Immediately, you pull down to kiss him when he stands. Tasting yourself on his lips with your hands opening his apron and getting it off his tall frame with his help, you can’t wait to get even closer to him. You slip out of your panties with his lips steadily on yours, a faint sound in your ears when they hit the floor.
“Need you so bad, Wonwoo, please hurry,” you cry out and he laughs, kissing your neck and your cheek, his hands opening his belt, zipper and button, shoving his pants down only for you to gasp at the sheer size of his bulge. He grins, hands back on your face to make sure you’re looking at him.
“Naughty, aren’t you? My perfect, pretty slut,” he kisses your lips again and your eyes roll back, your pussy throbbing in want. And obviously he knows how much you want him - he wants you just the same. As he continues to kiss you, he moves to pull his briefs down, his hard erection springing free, angry tip red and smeared with pre, oh-so ready to sink into your warm embrace. You part from him, eyes now setting on his cock, your mouth watering at the sight. 
“Fuck, you’re big,” you say, swallowing down the saliva pooling in your mouth. Wonwoo only grins wider, his big hands finding purchase on your hips as he leans down again. 
“Beg a little for it, baby, and you might get it.” You shiver and bite down on your lip, your hands wandering over his still clothed torso and down to his cock, slowly wrapping your hand around it.
“Please, Wonwoo, please fuck me…,” is your whispered plead, and the man standing in between your legs groans against your neck, sucking yet another mark into your delicate skin before nodding and grabbing his cock out of your hand, lining it up perfectly with your entrance and slowly sinking in.
His forehead is leaned against yours when he bottoms out and his hands caress your head, coming to a stop on your nape. 
“You’re so fucking beautiful,” he mumbles, kissing the tip of your nose and you smile, giving the tip of his nose a kiss back. Then, he parts from you and the look in his eyes changes from soft to dark. He does his first thrust, catching you off guard, a loud moan escaping you. Your hands grab onto his shoulders as he continues his thrusts, fucking you deep and hard, his eyes focused on your face that contours in absolute bliss. When he said you’re beautiful, he meant it. 
He is holding onto your hips again, pulling you as close to him as he can, his hips chasing yours, his cock in the deepest bits of your pussy, your gummy walls squeezing him for his pleasure.

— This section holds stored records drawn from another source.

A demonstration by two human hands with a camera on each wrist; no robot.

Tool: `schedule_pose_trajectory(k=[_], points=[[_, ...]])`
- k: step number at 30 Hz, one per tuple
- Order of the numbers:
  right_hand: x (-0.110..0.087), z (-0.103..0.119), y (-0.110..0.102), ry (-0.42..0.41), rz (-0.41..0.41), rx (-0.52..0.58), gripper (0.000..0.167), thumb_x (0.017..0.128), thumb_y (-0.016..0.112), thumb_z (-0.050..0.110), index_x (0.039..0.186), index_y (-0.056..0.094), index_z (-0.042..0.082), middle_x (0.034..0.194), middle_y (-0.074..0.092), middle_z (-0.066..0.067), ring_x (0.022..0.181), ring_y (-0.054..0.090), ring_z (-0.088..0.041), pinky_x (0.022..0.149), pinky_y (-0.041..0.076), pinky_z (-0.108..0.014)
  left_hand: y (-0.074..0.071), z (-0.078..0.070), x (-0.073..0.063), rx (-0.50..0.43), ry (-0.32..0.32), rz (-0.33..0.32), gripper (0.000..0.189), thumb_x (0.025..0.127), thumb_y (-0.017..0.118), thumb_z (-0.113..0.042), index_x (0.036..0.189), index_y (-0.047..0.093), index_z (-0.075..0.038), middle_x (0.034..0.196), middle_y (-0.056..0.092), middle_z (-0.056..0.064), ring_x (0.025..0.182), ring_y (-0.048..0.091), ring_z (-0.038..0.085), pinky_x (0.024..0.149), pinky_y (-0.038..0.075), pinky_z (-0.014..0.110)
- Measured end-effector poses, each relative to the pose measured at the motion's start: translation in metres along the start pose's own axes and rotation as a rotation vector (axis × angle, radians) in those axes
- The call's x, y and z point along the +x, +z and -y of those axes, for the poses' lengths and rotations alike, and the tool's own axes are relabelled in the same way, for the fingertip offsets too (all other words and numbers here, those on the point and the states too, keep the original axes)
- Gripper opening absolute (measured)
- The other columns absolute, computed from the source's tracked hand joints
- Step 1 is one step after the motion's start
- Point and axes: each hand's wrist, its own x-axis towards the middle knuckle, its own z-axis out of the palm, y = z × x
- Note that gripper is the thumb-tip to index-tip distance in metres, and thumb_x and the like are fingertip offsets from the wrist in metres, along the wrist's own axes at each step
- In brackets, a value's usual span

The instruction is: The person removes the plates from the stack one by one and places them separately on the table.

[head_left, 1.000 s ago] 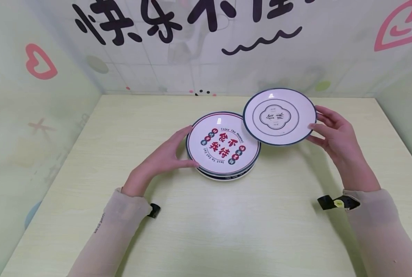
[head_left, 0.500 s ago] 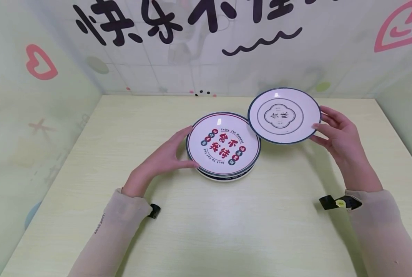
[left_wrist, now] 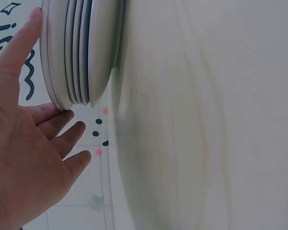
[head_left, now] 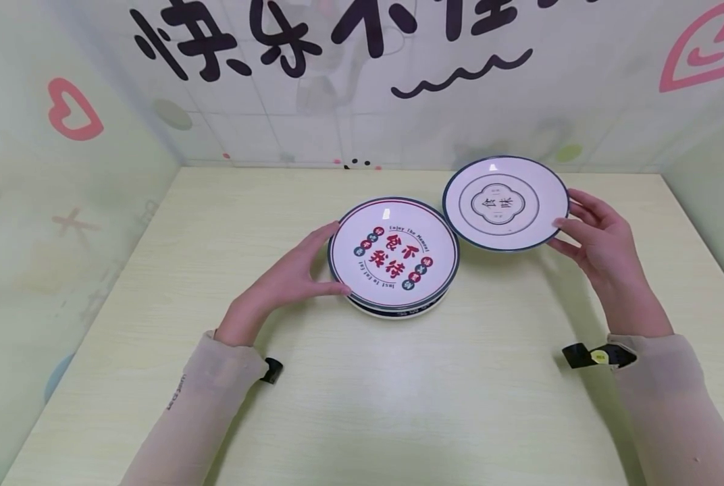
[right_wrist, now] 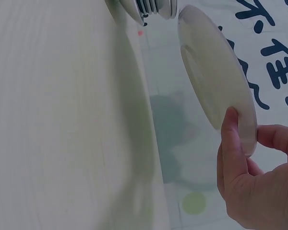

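Note:
A stack of several round plates [head_left: 394,253] sits on the table, its top plate white with red characters and a dark rim. My left hand [head_left: 283,277] touches the stack's left edge, thumb at the front and index finger farther back; the left wrist view shows its other fingers spread loosely off the plates [left_wrist: 77,52]. A white plate [head_left: 505,202] with a blue rim and black characters is held above the table by my right hand [head_left: 599,243]. That hand pinches the plate's right edge, thumb on top and fingers below, as the right wrist view shows on the plate [right_wrist: 218,72].
A pale wooden table [head_left: 362,405] lies under the plates. Behind it rises a wall [head_left: 313,128] printed with large black characters, and side walls stand left and right. Each wrist wears a black strap at the sleeve cuff.
My right hand has drawn the held plate a little to the right, so it overlaps the stack less. My left hand has stayed at the stack's edge.

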Motion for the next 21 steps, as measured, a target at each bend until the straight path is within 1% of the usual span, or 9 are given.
schedule_pose_trajectory(k=[6,10,21], points=[[0.0030,-0.0016,-0.0028,0.013,-0.018,-0.020,0.063,0.087,0.072,-0.001,0.143,0.049,0.017,0.113,0.066,0.008,0.088,0.069,-0.008,0.064,0.063,-0.025,0.0001,0.0006,0.0001,-0.004,0.012,-0.002,0.117,0.072,0.086,-0.051,0.161,0.014,-0.028,0.169,0.014,0.001,0.157,0.012,0.028,0.126,0.019,0.055],[0.0041,-0.0032,-0.0046,0.018,-0.025,-0.017,0.066,0.087,0.073,0.000,0.145,0.047,0.017,0.113,0.065,0.008,0.088,0.068,-0.007,0.064,0.063,-0.025,0.0004,0.0007,0.0002,-0.003,0.010,-0.001,0.116,0.073,0.085,-0.051,0.161,0.014,-0.028,0.169,0.014,0.001,0.157,0.012,0.028,0.126,0.019,0.055],[0.0104,-0.0081,-0.0088,0.021,-0.032,0.017,0.060,0.087,0.072,-0.003,0.139,0.051,0.017,0.111,0.066,0.007,0.086,0.069,-0.008,0.065,0.063,-0.026,0.0010,0.0011,0.0003,0.003,0.011,-0.008,0.116,0.073,0.086,-0.051,0.161,0.014,-0.027,0.169,0.015,0.001,0.157,0.013,0.028,0.126,0.020,0.054]])
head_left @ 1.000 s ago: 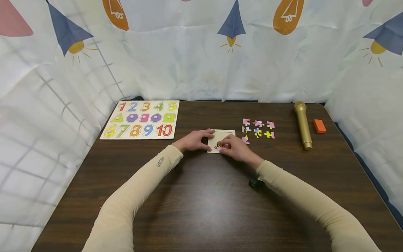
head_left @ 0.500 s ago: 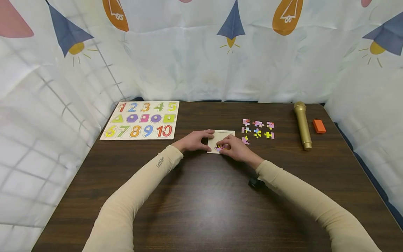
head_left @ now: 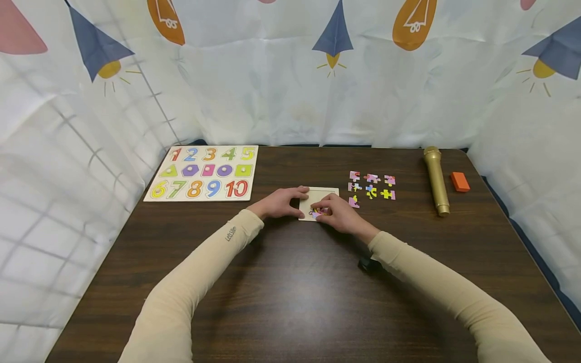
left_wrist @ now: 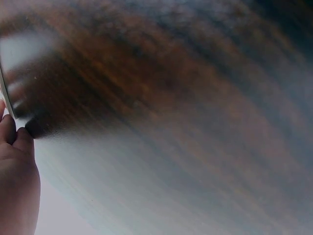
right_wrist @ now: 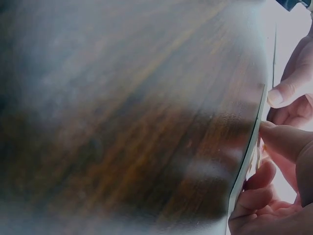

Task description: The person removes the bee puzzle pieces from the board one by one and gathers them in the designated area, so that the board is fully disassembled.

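Note:
A small pale wooden puzzle tray (head_left: pixel 321 192) lies mid-table, with pink and yellow jigsaw pieces (head_left: pixel 314 214) in its lower part. My left hand (head_left: pixel 281 202) grips the tray's left side, thumb at the near corner and fingers at the far one. Over the tray's near right part, my right hand (head_left: pixel 340 213) pinches a jigsaw piece, mostly covered by its fingers. The right wrist view shows the tray's edge (right_wrist: pixel 246 159) between the right fingers and the left thumb (right_wrist: pixel 281 94). In the left wrist view, only part of the left hand (left_wrist: pixel 17 166) shows at the edge.
Several loose jigsaw pieces (head_left: pixel 371 191) lie in rows right of the tray. A number and shape board (head_left: pixel 201 174) is at the back left. Farther right are a gold microphone (head_left: pixel 437 181) and an orange block (head_left: pixel 460 182). A white printed curtain (head_left: pixel 281 91) surrounds the table.

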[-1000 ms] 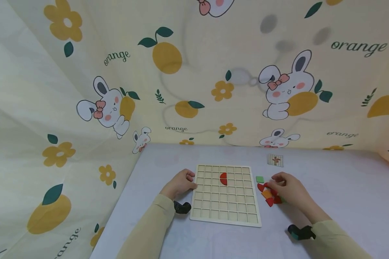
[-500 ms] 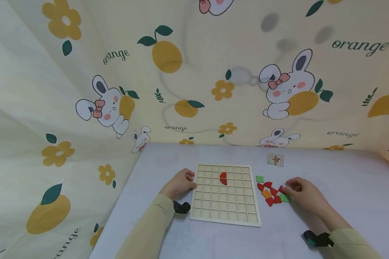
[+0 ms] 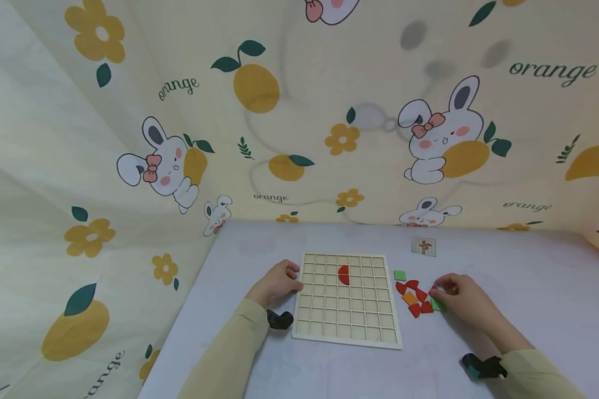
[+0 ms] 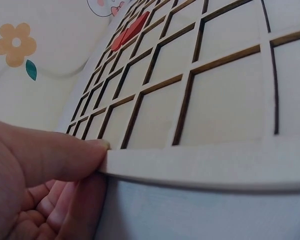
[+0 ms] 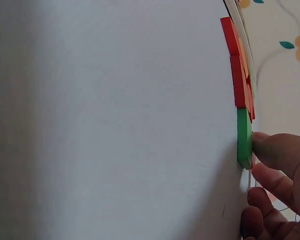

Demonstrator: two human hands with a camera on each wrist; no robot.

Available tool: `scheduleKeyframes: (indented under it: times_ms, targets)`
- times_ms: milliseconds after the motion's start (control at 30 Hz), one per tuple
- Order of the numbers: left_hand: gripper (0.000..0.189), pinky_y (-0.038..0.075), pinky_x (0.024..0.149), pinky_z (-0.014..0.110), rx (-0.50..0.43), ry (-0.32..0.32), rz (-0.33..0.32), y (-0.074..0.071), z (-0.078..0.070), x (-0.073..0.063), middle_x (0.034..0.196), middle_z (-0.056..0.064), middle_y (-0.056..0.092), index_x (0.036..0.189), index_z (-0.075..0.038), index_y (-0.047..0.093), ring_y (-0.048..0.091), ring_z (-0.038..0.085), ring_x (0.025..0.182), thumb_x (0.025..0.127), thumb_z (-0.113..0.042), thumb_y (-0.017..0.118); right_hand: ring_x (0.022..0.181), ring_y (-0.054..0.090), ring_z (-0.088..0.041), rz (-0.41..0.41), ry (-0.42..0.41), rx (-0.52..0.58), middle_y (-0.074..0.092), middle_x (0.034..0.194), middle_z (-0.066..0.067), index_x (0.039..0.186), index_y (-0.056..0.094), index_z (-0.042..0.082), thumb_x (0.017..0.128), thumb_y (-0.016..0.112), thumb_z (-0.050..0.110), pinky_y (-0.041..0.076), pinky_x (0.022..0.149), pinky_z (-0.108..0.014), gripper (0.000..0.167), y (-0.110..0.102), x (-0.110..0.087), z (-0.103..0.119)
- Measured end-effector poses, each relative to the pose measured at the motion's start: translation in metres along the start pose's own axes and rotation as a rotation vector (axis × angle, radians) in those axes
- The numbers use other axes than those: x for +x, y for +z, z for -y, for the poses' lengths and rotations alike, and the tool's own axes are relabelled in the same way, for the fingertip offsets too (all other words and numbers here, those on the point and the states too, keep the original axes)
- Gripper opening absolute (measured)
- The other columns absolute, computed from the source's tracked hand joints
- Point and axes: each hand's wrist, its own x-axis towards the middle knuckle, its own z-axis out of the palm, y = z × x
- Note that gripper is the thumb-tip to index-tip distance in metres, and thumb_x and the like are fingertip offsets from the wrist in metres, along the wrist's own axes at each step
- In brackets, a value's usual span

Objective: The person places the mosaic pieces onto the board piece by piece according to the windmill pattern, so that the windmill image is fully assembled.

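A pale wooden grid board (image 3: 346,310) lies on the table, with two red quarter-circle pieces (image 3: 345,275) set together as a half disc in its upper cells. My left hand (image 3: 277,281) pinches the board's left edge, thumb (image 4: 65,155) on top and index finger below. Right of the board is a loose group of flat red pieces, with an orange piece (image 3: 410,298) among them. At this group's right side, my right hand (image 3: 461,299) pinches a small red piece (image 3: 432,290) between thumb and index finger. A green piece (image 5: 245,139) lies by the thumb; the fingers partly hide the red one.
A green square (image 3: 400,275) lies above the group, near the board's right edge. Farther back is a small card (image 3: 424,246) with a grid and a red pinwheel figure. A cloth (image 3: 299,138) printed with rabbits and oranges hangs behind the table.
My right hand has moved rightward from over the middle of the group to the red piece at its right side, uncovering several pieces. The left hand and board have stayed put.
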Motion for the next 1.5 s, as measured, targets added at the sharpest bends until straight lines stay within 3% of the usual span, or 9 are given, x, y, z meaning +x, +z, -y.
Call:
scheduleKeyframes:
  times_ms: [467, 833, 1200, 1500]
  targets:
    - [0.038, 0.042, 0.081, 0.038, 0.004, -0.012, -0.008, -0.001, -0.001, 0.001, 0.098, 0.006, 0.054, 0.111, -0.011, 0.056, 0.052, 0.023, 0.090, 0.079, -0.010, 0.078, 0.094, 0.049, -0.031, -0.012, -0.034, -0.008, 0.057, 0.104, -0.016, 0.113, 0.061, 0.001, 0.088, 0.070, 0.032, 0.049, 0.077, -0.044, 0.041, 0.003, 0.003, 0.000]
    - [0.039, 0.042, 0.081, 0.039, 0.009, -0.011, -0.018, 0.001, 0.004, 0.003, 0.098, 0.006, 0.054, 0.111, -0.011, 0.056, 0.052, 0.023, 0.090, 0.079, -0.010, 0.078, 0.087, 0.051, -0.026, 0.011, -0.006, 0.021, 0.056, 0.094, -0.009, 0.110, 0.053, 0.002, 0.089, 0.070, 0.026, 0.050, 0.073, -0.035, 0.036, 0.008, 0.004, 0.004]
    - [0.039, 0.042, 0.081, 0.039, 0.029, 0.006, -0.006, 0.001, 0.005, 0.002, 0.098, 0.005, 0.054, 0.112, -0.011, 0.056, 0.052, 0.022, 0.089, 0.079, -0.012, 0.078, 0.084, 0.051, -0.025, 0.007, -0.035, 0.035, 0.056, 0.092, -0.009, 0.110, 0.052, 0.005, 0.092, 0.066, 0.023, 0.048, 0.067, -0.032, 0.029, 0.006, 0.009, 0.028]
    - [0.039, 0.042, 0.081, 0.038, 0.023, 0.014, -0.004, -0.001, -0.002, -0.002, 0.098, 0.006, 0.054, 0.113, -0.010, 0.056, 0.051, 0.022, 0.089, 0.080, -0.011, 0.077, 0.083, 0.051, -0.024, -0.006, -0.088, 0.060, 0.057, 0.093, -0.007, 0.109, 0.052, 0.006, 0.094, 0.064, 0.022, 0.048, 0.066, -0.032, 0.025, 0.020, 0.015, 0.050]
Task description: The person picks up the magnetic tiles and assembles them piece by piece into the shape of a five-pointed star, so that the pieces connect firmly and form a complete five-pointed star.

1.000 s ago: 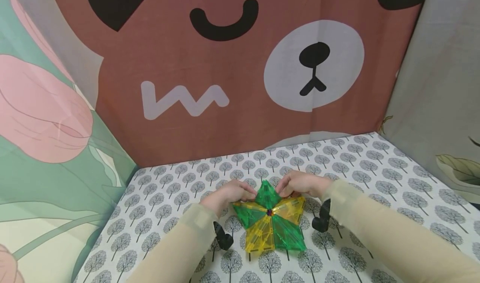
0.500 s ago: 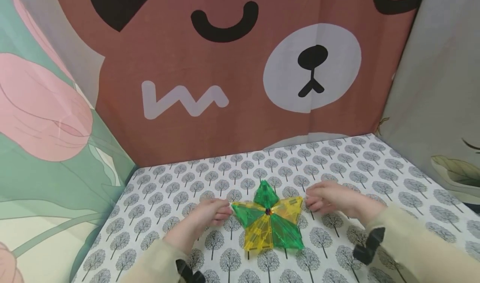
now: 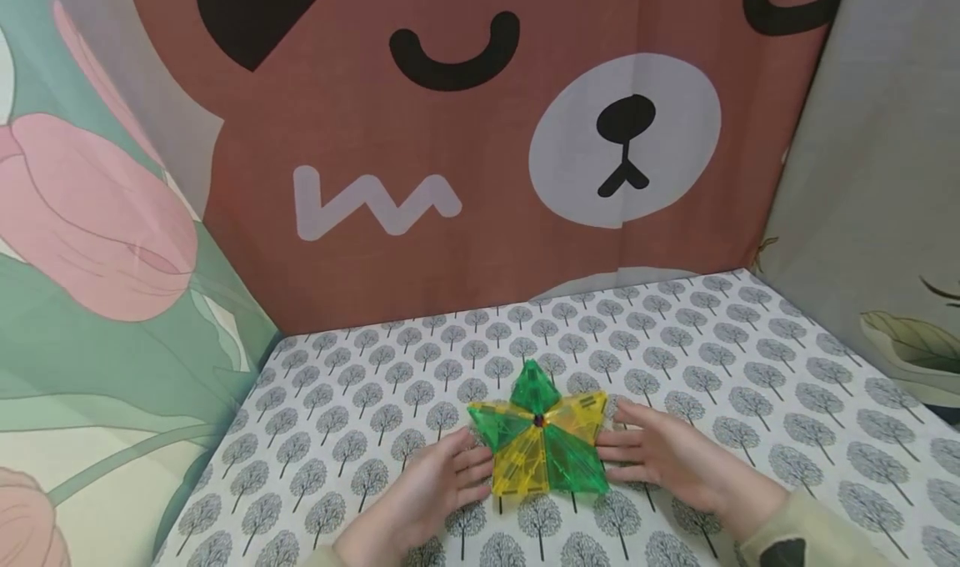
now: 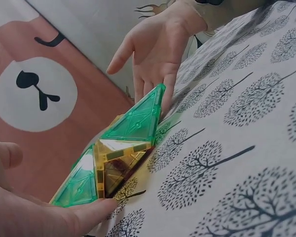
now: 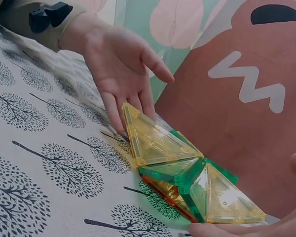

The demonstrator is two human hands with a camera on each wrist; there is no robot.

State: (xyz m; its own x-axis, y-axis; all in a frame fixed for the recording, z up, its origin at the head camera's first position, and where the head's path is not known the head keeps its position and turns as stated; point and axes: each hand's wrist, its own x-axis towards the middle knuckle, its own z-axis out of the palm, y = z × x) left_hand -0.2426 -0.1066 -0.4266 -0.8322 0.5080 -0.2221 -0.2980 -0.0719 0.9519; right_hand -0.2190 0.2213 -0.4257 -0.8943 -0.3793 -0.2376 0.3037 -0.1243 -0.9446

There is nothing you can do besides begging him to go faster, begging him to not ever stop and crying his name when he leans down to suck on your hard nipple over your shirt. 
“Wonwoo! Fuck!” You clench over and over again, stars dancing in front of your eyes accompanied by beautiful lights that slowly but surely turn into fireworks. With every thrust of his hips, you feel yourself coming closer to the edge again. You want him to fill you, want him to claim you as his, make you feel full of him and only him. Nails are digging into his shoulders, your head falling back against the kitchen cabinet, his groans and the beautiful sound of your name coming out of his mouth chasing you off the cliff and into the warm waters of yet another intense orgasm. 
“Don’t stop, don’t fucking stop, oh- Wonwoo!” It’s done, you are done, your climax hitting you hard and making you gush all over his length that is still so deeply buried inside your sensitive cunt. Wonwoo moans, feeling your pussy clench around him, squeeze him, beg him to cum, to decorate you in his shades of white. And he wants to, god, there is nothing he had ever wanted more. His breathing becomes labored and he leans forward, engulfing you in yet another heated kiss, one arm wrapped around you, the other letting its hand rest on your cheek, thumb caressing your chin as his tongue flicks against yours over and over, mixed with his breathless moans. 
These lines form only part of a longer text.